▸ What to work on:
Retype all the records below exactly as they are, with no image carried over.

———

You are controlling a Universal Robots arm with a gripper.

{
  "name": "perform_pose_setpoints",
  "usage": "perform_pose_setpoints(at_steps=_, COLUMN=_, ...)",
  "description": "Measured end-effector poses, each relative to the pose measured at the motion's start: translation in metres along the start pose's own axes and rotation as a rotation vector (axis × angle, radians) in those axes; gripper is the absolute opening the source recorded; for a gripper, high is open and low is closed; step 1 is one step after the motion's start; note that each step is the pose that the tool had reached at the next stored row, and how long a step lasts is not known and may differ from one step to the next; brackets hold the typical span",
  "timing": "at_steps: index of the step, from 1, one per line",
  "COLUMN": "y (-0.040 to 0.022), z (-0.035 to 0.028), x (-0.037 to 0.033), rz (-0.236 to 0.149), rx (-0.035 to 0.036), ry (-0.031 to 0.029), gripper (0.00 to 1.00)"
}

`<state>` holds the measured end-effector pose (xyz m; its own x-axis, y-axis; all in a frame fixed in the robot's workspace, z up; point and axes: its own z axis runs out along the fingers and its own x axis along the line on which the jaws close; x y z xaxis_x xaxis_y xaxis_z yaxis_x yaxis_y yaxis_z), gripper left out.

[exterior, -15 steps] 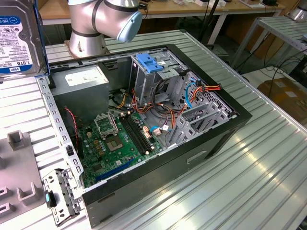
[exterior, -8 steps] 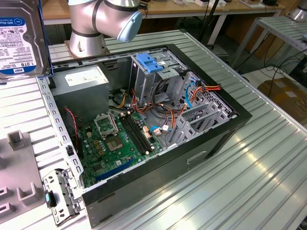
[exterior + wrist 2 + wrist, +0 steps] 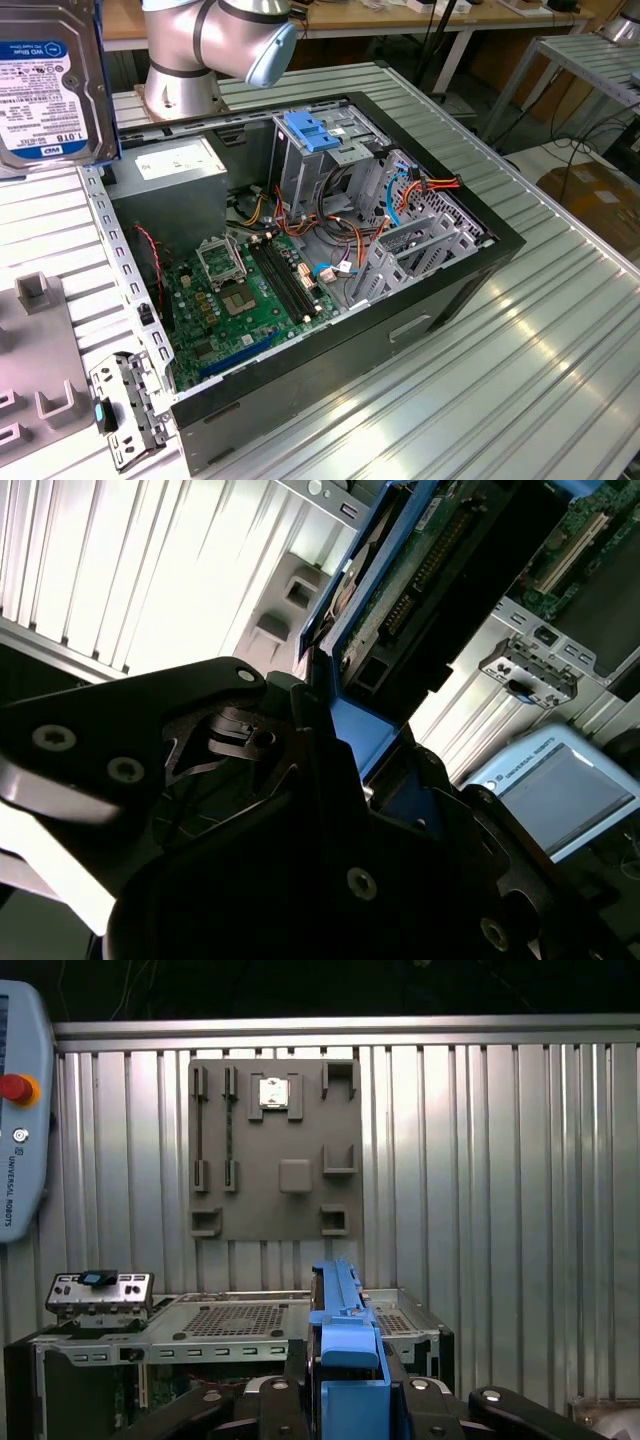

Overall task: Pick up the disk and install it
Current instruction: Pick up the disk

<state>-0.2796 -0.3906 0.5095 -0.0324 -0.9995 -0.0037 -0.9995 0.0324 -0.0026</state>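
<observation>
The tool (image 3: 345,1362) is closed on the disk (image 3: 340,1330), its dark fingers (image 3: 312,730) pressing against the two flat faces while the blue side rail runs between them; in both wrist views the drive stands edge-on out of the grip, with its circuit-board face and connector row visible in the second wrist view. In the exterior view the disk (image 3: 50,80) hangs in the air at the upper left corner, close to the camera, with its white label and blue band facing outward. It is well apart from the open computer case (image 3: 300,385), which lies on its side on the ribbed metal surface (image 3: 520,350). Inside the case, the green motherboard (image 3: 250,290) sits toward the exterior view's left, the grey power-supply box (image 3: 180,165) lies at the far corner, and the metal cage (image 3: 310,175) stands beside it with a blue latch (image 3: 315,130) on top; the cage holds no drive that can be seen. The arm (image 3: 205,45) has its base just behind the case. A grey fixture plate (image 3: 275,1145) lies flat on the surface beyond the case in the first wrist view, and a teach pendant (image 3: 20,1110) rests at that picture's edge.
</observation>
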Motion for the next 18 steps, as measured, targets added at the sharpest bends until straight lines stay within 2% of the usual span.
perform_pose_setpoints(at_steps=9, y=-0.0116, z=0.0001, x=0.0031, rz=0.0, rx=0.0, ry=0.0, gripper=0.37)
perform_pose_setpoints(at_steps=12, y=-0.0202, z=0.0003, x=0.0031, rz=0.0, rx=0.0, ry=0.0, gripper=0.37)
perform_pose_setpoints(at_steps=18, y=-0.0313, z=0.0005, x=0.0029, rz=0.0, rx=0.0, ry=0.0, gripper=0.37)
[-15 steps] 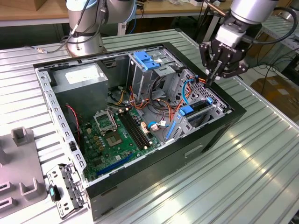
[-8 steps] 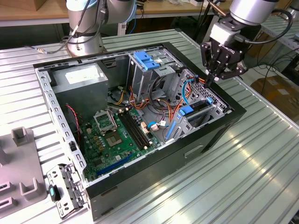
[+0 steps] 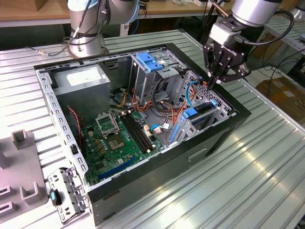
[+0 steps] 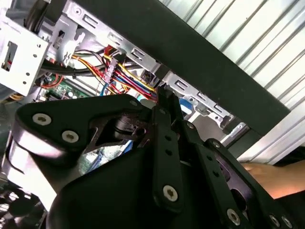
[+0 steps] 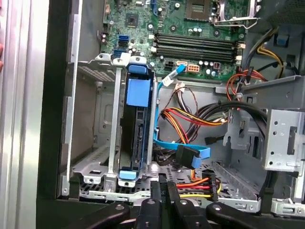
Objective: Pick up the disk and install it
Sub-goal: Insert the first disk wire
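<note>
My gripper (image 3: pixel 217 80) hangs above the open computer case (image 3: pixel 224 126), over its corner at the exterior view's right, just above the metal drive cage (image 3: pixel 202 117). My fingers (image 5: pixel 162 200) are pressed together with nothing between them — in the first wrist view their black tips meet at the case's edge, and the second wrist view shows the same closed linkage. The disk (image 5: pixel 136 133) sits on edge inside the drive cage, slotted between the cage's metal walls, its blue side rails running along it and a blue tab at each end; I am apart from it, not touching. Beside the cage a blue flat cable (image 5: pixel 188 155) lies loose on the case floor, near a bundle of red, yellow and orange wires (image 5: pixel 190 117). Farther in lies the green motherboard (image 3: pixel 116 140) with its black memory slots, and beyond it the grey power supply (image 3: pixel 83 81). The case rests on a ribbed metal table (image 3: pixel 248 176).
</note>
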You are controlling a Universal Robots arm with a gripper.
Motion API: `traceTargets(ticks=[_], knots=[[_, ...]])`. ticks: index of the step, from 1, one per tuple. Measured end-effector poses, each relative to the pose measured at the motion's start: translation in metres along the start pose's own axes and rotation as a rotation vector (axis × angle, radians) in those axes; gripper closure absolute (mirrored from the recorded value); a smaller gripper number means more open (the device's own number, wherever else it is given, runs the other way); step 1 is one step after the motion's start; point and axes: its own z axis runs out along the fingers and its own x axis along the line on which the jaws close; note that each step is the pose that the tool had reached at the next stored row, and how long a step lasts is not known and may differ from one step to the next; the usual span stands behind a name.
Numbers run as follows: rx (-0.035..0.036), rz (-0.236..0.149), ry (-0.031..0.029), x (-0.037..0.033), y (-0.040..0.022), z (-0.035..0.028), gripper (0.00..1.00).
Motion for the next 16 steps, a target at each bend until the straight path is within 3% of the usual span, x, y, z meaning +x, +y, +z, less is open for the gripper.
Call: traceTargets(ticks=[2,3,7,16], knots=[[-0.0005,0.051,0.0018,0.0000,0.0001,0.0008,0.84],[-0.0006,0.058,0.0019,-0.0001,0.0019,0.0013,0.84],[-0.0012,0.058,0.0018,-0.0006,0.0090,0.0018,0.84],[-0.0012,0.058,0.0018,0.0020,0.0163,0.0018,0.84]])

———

▸ Exercise response:
You are controlling a Universal Robots arm with a gripper.

{
  "name": "perform_pose_setpoints",
  "usage": "perform_pose_setpoints(at_steps=_, COLUMN=_, ...)",
  "description": "Measured end-effector poses, each relative to the pose measured at the motion's start: translation in metres along the start pose's own axes and rotation as a rotation vector (axis × angle, radians) in those axes; gripper is the absolute opening the source recorded; for a gripper, high is open and low is closed; step 1 is one step after the motion's start; note that each step is the pose that the tool had reached at the next stored row, and how long a step lasts is not known and may differ from one step to the next; brackets hold the typical span",
  "timing": "at_steps: index of the step, from 1, one per line",
  "COLUMN": "y (-0.040 to 0.022), z (-0.035 to 0.028), x (-0.037 to 0.033), rz (-0.236 to 0.149), rx (-0.035 to 0.036), ry (-0.031 to 0.029), gripper (0.00 to 1.00)"
}

`<state>` holds the measured end-effector pose (xyz m; its own x-axis, y-axis; all in a frame fixed in the robot's workspace, z up; point and axes: its own z axis runs out along the fingers and its own x axis along the line on which the jaws close; x y z xaxis_x xaxis_y xaxis_z yaxis_x yaxis_y yaxis_z), gripper left out.

[exterior, -15 steps] 
[exterior, -8 steps] 
[exterior + wrist 2 + wrist, +0 steps] 

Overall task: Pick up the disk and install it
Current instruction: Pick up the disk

<state>-0.2796 -0.3906 0.5095 -0.0324 -0.9995 -0.0037 -0.9995 0.0324 -0.0026</state>
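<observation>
The tool (image 3: 345,1362) is closed on the disk (image 3: 340,1330), its dark fingers (image 3: 312,730) pressing against the two flat faces while the blue side rail runs between them; in both wrist views the drive stands edge-on out of the grip, with its circuit-board face and connector row visible in the second wrist view. In the exterior view the disk (image 3: 50,80) hangs in the air at the upper left corner, close to the camera, with its white label and blue band facing outward. It is well apart from the open computer case (image 3: 300,385), which lies on its side on the ribbed metal surface (image 3: 520,350). Inside the case, the green motherboard (image 3: 250,290) sits toward the exterior view's left, the grey power-supply box (image 3: 180,165) lies at the far corner, and the metal cage (image 3: 310,175) stands beside it with a blue latch (image 3: 315,130) on top; the cage holds no drive that can be seen. The arm (image 3: 205,45) has its base just behind the case. A grey fixture plate (image 3: 275,1145) lies flat on the surface beyond the case in the first wrist view, and a teach pendant (image 3: 20,1110) rests at that picture's edge.
</observation>
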Motion for the next 18 steps, as measured, targets added at the sharpest bends until straight lines stay within 2% of the usual span.
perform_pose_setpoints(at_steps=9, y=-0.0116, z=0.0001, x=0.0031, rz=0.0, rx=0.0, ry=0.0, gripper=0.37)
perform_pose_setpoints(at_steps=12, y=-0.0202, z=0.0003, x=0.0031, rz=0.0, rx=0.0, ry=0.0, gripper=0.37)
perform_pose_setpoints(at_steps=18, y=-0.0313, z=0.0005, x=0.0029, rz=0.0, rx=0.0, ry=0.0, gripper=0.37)
[-15 steps] 
[-8 steps] 
[+0 steps] 
[+0 steps] 
[+0 steps] 
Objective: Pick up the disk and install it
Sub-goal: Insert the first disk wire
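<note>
My gripper (image 3: pixel 217 80) hangs above the open computer case (image 3: pixel 224 126), over its corner at the exterior view's right, just above the metal drive cage (image 3: pixel 202 117). My fingers (image 5: pixel 162 200) are pressed together with nothing between them — in the first wrist view their black tips meet at the case's edge, and the second wrist view shows the same closed linkage. The disk (image 5: pixel 136 133) sits on edge inside the drive cage, slotted between the cage's metal walls, its blue side rails running along it and a blue tab at each end; I am apart from it, not touching. Beside the cage a blue flat cable (image 5: pixel 188 155) lies loose on the case floor, near a bundle of red, yellow and orange wires (image 5: pixel 190 117). Farther in lies the green motherboard (image 3: pixel 116 140) with its black memory slots, and beyond it the grey power supply (image 3: pixel 83 81). The case rests on a ribbed metal table (image 3: pixel 248 176).
</note>
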You are controlling a Universal Robots arm with a gripper.
Motion API: `traceTargets(ticks=[_], knots=[[_, ...]])`. ticks: index of the step, from 1, one per tuple. Measured end-effector poses, each relative to the pose measured at the motion's start: translation in metres along the start pose's own axes and rotation as a rotation vector (axis × angle, radians) in those axes; gripper closure absolute (mirrored from the recorded value); a smaller gripper number means more open (the device's own number, wherever else it is given, runs the other way); step 1 is one step after the motion's start; point and axes: its own z axis runs out along the fingers and its own x axis along the line on which the jaws close; note that each step is the pose that the tool had reached at the next stored row, and how long a step lasts is not known and may differ from one step to the next; the usual span stands behind a name.
Numbers run as follows: rx (-0.035..0.036), rz (-0.236..0.149), ry (-0.031..0.029), x (-0.037..0.033), y (-0.040..0.022), z (-0.035..0.028), gripper (0.00..1.00).
Motion for the next 16 steps, a target at each bend until the straight path is within 3% of the usual span, x, y, z meaning +x, +y, +z, less is open for the gripper.
Call: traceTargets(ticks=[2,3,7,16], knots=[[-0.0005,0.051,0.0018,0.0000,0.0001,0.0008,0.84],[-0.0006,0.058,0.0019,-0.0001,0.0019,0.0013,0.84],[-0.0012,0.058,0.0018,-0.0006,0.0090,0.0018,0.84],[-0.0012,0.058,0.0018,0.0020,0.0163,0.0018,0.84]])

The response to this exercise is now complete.